Work task.
From the listing below, pick out each line with the word "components".

Data supplied.
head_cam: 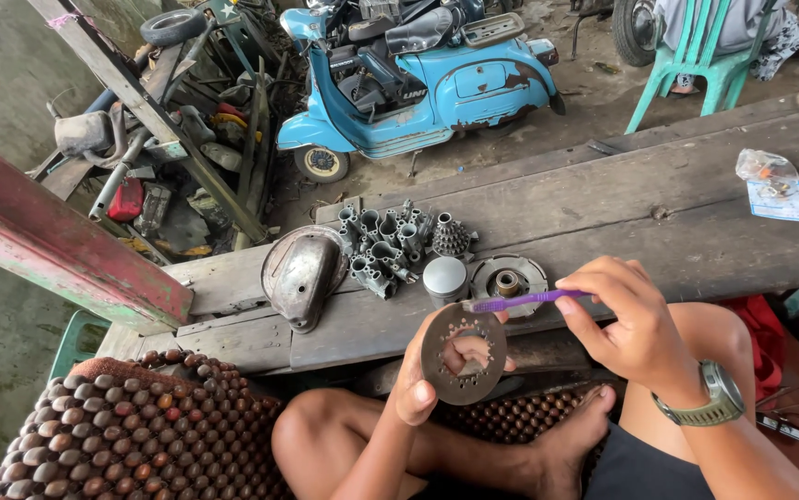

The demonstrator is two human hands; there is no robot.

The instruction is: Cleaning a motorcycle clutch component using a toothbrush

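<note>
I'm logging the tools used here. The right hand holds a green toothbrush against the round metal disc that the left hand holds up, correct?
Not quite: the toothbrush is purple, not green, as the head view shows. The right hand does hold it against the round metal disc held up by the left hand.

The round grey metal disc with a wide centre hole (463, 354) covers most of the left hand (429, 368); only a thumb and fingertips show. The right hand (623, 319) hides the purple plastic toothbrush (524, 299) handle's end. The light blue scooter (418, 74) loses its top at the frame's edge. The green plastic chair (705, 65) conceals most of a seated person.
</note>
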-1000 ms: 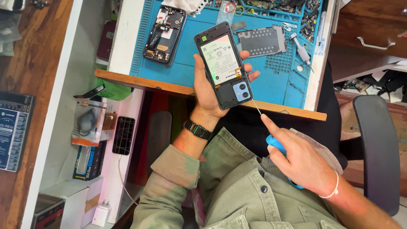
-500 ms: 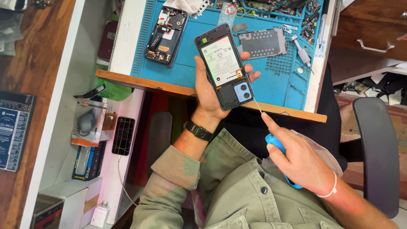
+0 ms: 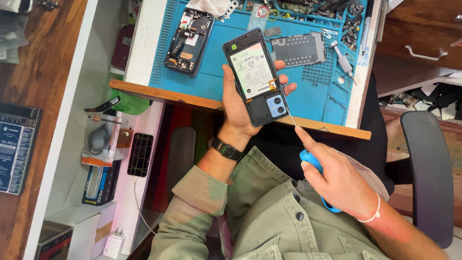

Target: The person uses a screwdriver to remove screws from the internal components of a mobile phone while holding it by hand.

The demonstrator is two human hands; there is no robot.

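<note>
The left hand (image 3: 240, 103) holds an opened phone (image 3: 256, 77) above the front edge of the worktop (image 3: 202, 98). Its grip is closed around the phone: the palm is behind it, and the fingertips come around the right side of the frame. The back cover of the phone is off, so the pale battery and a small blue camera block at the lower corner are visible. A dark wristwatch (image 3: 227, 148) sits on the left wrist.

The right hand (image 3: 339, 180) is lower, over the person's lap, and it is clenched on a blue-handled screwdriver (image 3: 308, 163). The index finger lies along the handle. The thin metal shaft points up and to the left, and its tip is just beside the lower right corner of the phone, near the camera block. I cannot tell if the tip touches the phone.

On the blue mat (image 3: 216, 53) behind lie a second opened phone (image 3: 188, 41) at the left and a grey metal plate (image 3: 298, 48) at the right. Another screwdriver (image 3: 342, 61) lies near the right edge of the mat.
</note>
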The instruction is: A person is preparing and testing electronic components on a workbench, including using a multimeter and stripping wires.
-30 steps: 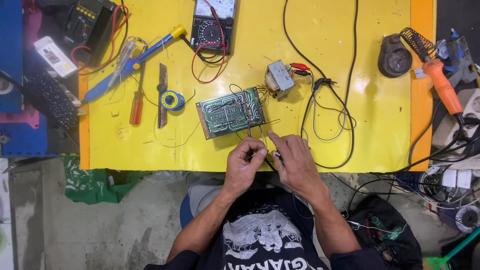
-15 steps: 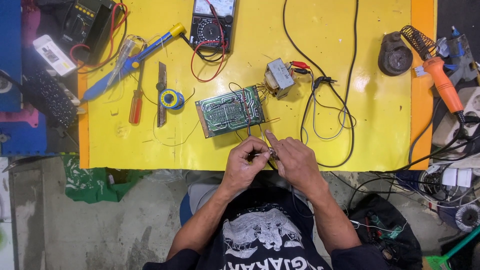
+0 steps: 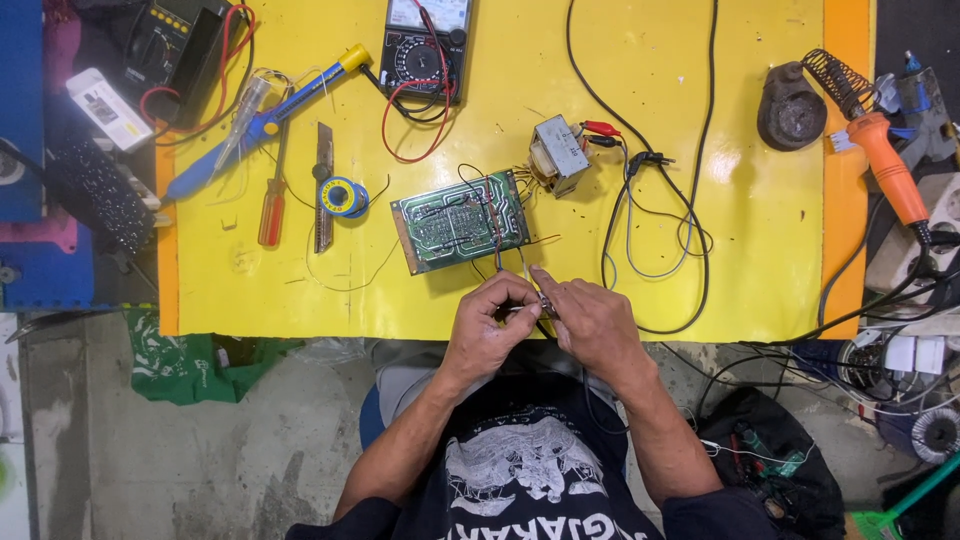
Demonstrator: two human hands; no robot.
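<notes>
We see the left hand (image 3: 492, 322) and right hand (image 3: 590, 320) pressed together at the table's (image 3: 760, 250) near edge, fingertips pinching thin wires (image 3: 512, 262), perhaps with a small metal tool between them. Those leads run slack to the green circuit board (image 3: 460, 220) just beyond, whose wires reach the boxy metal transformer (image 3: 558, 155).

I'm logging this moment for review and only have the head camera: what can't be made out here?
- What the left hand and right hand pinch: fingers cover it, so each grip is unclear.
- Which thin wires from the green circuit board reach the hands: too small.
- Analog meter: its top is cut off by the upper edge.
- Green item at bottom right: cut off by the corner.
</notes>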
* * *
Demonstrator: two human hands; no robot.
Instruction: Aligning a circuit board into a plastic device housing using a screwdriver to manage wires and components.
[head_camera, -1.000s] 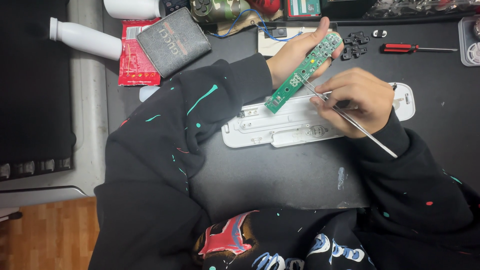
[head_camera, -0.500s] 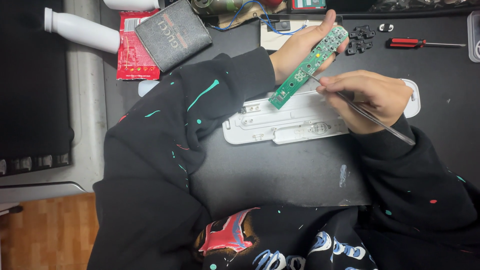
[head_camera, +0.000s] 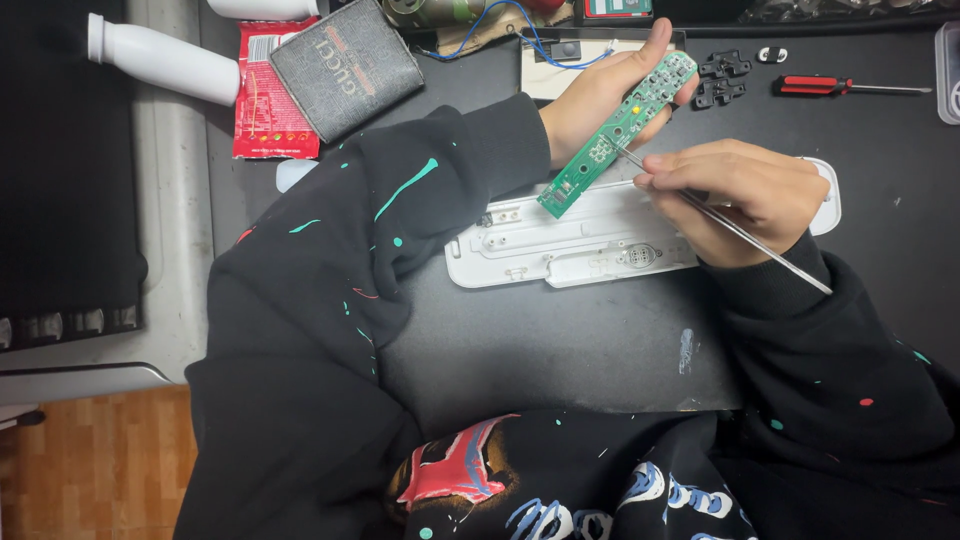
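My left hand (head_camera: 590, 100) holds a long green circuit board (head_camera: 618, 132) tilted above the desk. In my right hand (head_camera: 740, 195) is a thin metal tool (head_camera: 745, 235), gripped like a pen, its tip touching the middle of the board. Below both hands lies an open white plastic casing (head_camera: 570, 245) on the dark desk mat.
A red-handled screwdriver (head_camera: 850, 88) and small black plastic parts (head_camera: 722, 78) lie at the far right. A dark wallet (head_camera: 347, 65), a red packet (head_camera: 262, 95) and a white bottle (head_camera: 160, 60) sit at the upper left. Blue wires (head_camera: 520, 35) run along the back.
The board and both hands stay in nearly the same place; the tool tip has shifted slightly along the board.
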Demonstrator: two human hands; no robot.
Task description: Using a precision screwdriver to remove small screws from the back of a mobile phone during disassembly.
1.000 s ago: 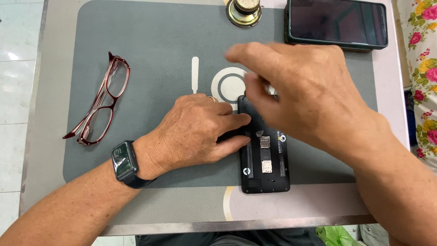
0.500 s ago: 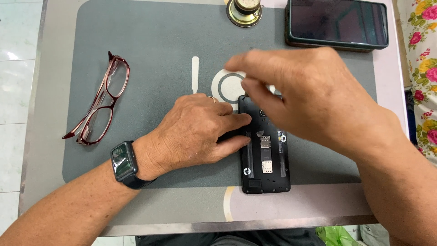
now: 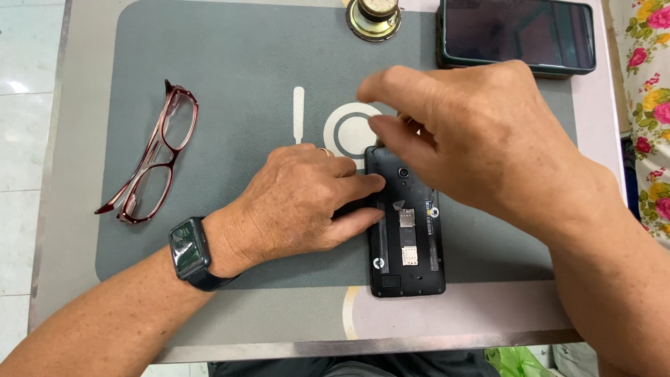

Result.
Target: The person uses a screwdriver to remove screws from the internal components of a mobile phone while holding it by hand.
The instruction is: A person is preparing and testing electronic components on a workbench, including using a multimeter and stripping wires.
Instruction: Aligning a circuit board into a plastic device housing using a screwdriver to manage wires and components.

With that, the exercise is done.